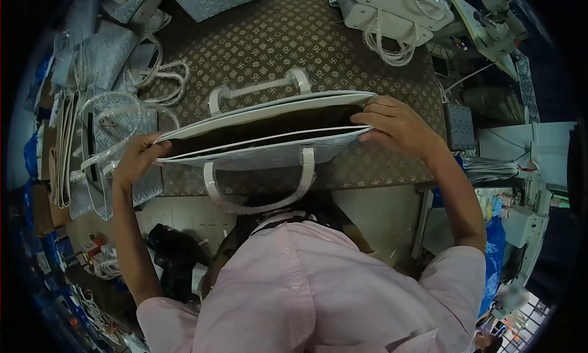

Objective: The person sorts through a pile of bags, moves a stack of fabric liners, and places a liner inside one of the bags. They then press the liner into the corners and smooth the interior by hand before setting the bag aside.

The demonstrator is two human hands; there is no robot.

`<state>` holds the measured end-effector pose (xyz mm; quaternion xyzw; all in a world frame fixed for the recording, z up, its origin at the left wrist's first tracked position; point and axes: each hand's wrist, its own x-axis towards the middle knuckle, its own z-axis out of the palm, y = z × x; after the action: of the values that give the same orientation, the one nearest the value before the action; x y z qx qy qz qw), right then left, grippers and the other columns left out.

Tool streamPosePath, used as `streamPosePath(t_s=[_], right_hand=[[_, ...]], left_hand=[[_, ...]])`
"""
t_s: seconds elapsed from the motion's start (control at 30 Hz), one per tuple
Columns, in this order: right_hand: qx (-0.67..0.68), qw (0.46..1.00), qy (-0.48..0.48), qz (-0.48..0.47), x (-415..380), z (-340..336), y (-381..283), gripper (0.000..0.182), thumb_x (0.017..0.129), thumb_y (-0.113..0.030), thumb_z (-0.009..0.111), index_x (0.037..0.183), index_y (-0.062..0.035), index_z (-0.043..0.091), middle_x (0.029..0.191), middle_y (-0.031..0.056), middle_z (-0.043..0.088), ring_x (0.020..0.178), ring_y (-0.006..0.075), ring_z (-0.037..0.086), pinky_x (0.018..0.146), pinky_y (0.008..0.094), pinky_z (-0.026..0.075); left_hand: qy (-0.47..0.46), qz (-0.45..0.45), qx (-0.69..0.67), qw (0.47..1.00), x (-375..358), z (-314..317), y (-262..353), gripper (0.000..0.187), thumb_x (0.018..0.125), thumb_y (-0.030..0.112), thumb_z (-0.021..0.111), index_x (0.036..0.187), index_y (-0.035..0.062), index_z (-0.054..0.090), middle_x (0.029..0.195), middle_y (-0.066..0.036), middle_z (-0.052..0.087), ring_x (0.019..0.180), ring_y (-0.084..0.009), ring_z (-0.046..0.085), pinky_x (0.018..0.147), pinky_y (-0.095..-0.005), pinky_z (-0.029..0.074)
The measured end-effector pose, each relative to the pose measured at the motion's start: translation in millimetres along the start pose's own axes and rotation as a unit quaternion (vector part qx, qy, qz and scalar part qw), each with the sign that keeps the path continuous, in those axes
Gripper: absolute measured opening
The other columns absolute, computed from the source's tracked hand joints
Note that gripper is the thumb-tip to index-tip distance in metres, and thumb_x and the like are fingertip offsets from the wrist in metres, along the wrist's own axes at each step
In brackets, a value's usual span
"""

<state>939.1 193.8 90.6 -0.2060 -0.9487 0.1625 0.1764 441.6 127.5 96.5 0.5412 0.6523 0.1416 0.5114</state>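
Note:
A pale grey-white handbag (263,158) stands at the front of the table with its mouth spread, and its dark inside shows from above. My left hand (138,159) grips the left end of the rim, thumb along the top edge. At the opposite end, my right hand (395,125) pinches the right corner, its fingers curled over the rim. One white handle (257,207) hangs on the side near me, wrapped in clear plastic. The far handle (260,91) lies out over the patterned cloth.
Several similar bags and wrapped handles (162,80) are piled on the left. More bag pieces (395,10) lie at the back right of the brown patterned table cloth (269,43). Machine parts (523,227) stand to the right, and a black plastic bag (174,249) is below the table.

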Motion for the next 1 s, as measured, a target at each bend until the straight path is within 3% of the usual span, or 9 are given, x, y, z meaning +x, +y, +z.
streamPosePath(t_s=[0.07, 0.13, 0.2, 0.23, 0.3, 0.37, 0.43, 0.57, 1.0], right_hand=[[0.008, 0.999, 0.042, 0.01, -1.5, -0.8, -8.8, 0.029, 0.078, -0.019, 0.069, 0.102, -0.0057, 0.063, 0.09, 0.0083, 0.059, 0.085, 0.026, 0.056, 0.077, 0.0371, 0.047], [0.073, 0.991, 0.054, 0.099, -7.0, -1.1, -18.0, 0.036, 0.077, -0.016, 0.07, 0.11, -0.0061, 0.063, 0.096, 0.0098, 0.062, 0.09, 0.0264, 0.058, 0.08, 0.037, 0.048], [0.051, 0.991, 0.084, 0.089, -8.9, 0.4, -24.3, 0.035, 0.076, -0.014, 0.071, 0.109, -0.0059, 0.064, 0.099, 0.0097, 0.063, 0.094, 0.0262, 0.059, 0.082, 0.0368, 0.049], [0.029, 0.991, 0.11, 0.074, -11.3, 4.0, -27.2, 0.034, 0.075, -0.012, 0.072, 0.108, -0.0057, 0.065, 0.102, 0.0095, 0.064, 0.098, 0.026, 0.059, 0.084, 0.0365, 0.049], [0.021, 0.987, 0.138, 0.077, -18.2, 12.1, -25.9, 0.033, 0.075, -0.011, 0.072, 0.106, -0.0054, 0.066, 0.104, 0.0091, 0.064, 0.102, 0.0261, 0.059, 0.086, 0.0365, 0.049], [0.02, 0.981, 0.177, 0.08, -23.3, 19.6, -30.0, 0.03, 0.074, -0.007, 0.072, 0.103, -0.0045, 0.068, 0.107, 0.008, 0.065, 0.11, 0.0263, 0.058, 0.09, 0.037, 0.048], [0.027, 0.977, 0.194, 0.079, -25.8, 26.7, -31.3, 0.032, 0.074, -0.004, 0.071, 0.105, -0.0039, 0.067, 0.109, 0.0091, 0.065, 0.113, 0.028, 0.056, 0.091, 0.0384, 0.048], [0.044, 0.969, 0.236, 0.064, -31.9, 34.8, -29.6, 0.035, 0.072, 0.002, 0.07, 0.107, -0.0021, 0.066, 0.111, 0.0112, 0.064, 0.116, 0.0311, 0.054, 0.093, 0.0398, 0.048], [0.075, 0.959, 0.271, 0.04, -32.2, 45.8, -19.8, 0.033, 0.072, 0.006, 0.067, 0.103, -0.0035, 0.068, 0.109, 0.0121, 0.065, 0.114, 0.0323, 0.056, 0.089, 0.0375, 0.051]], left_hand=[[0.018, 0.037, 0.034, 0.999, 1.9, -0.8, 0.9, 0.025, 0.09, 0.02, 0.058, 0.108, 0.0034, 0.064, 0.084, -0.003, 0.064, 0.077, -0.0119, 0.061, 0.066, -0.0286, 0.051], [0.029, 0.069, 0.07, 0.995, -1.5, 5.0, 15.8, 0.026, 0.091, 0.018, 0.058, 0.111, 0.0033, 0.063, 0.086, -0.005, 0.065, 0.078, -0.0155, 0.063, 0.07, -0.0304, 0.051], [0.215, 0.156, 0.258, 0.929, -13.0, 32.8, 53.2, 0.028, 0.089, 0.011, 0.057, 0.116, 0.0029, 0.06, 0.093, -0.013, 0.066, 0.081, -0.0271, 0.064, 0.076, -0.0341, 0.049], [0.202, 0.158, 0.262, 0.93, -15.9, 48.4, 70.5, 0.028, 0.089, 0.011, 0.057, 0.116, 0.0029, 0.06, 0.093, -0.013, 0.066, 0.081, -0.0271, 0.064, 0.076, -0.0341, 0.049], [0.248, 0.402, 0.33, 0.818, -18.1, 89.0, 101.3, 0.036, 0.087, 0.008, 0.057, 0.122, 0.0046, 0.056, 0.103, -0.018, 0.064, 0.086, -0.0333, 0.063, 0.078, -0.0361, 0.049], [0.149, 0.441, 0.349, 0.813, -11.0, 138.6, 124.7, 0.041, 0.085, 0.011, 0.059, 0.125, 0.0031, 0.053, 0.11, -0.017, 0.062, 0.091, -0.0302, 0.062, 0.081, -0.0368, 0.049], [0.134, 0.517, 0.368, 0.761, 12.6, 182.4, 135.5, 0.043, 0.086, 0.014, 0.058, 0.126, 0.0, 0.051, 0.118, -0.016, 0.058, 0.096, -0.0281, 0.06, 0.084, -0.0356, 0.048], [0.151, 0.549, 0.392, 0.723, 32.0, 228.0, 143.5, 0.047, 0.083, 0.012, 0.062, 0.125, -0.0017, 0.05, 0.121, -0.014, 0.057, 0.099, -0.0247, 0.06, 0.082, -0.0327, 0.049], [0.19, 0.565, 0.387, 0.704, 42.1, 230.5, 140.0, 0.043, 0.077, 0.008, 0.058, 0.119, -0.0033, 0.056, 0.107, -0.014, 0.063, 0.085, -0.0222, 0.063, 0.077, -0.0327, 0.05]])
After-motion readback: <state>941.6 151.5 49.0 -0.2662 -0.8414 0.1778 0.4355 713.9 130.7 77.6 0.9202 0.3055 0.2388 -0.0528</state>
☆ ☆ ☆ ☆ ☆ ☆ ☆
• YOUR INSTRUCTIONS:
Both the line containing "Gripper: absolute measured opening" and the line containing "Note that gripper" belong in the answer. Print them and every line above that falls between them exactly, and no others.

• OUTPUT OF THE TASK:
Gripper: absolute measured opening
The other columns absolute, computed from the source's tracked hand joints
Note that gripper is the thumb-tip to index-tip distance in metres, and thumb_x and the like are fingertip offsets from the wrist in metres, along the wrist's own axes at each step

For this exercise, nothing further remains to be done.